Apparently there is a new physical theory that gravity arises out of entropy (link from instapundit):
A few month's ago, Erik Verlinde at the the University of Amsterdam put forward one such idea which has taken the world of physics by storm. Verlinde suggested that gravity is merely a manifestation of entropy in the Universe. His idea is based on the second law of thermodynamics, that entropy always increases over time. It suggests that differences in entropy between parts of the Universe generates a force that redistributes matter in a way that maximises entropy. This is the force we call gravity.
This is interesting because I've always thought physics should concentrate more on thermodynamic-style theories rather than mechanical-style theories, and up to now mechanical-style theories have been far more dominant.

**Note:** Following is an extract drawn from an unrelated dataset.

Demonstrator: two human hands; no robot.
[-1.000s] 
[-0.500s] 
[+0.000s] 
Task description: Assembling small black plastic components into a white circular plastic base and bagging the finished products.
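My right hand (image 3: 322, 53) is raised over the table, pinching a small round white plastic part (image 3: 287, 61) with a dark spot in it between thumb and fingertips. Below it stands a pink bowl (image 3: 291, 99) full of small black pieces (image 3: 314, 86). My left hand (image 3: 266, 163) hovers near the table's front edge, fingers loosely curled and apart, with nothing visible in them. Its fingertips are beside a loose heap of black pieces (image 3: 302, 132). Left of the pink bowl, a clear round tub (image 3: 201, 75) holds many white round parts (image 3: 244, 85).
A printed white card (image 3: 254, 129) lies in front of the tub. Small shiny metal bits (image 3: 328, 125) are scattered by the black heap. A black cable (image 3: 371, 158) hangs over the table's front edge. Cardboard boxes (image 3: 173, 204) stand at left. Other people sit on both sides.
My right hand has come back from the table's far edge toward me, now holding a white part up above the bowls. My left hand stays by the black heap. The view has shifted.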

Consider a box divided into two chambers, A and B. Chamber A has high-pressure air and chamber B is a vacuum. You can extract useful work from this system by putting a fan between the two chambers and allowing air to run through the fan from chamber A to B. The moving air turns the fan and you can use a belt attached to the fan to turn something else. This system does work. I'm going to be a bit coy about how “work” is defined here, but think of it as doing something like running a car or generating electricity or cooling a house.

This two-chamber system will do work until the pressure in the two chambers is equalized. After that, there is no longer any organized motion of air from one chamber to another to turn the fan (there may be random microscopic motions of air, but these cannot be used to perform work). As the two chambers become more equal in pressure the system loses some of its potential to do work.

There are many other examples of two-chamber setups that can do work. For example, you can have a chamber with hot water in one side and cold water in the other. You can put a heat engine between the two sides and extract energy from it until the temperature of the two sides is the same. You can also get work from a system where there is fresh water on one side and salt water in the other. It will do work until the salinity equalizes. You can get work from a system having one side full of oxygen and the other full of nitrogen at the same temperature and pressure. You can extract work until the two sides have the same mixture.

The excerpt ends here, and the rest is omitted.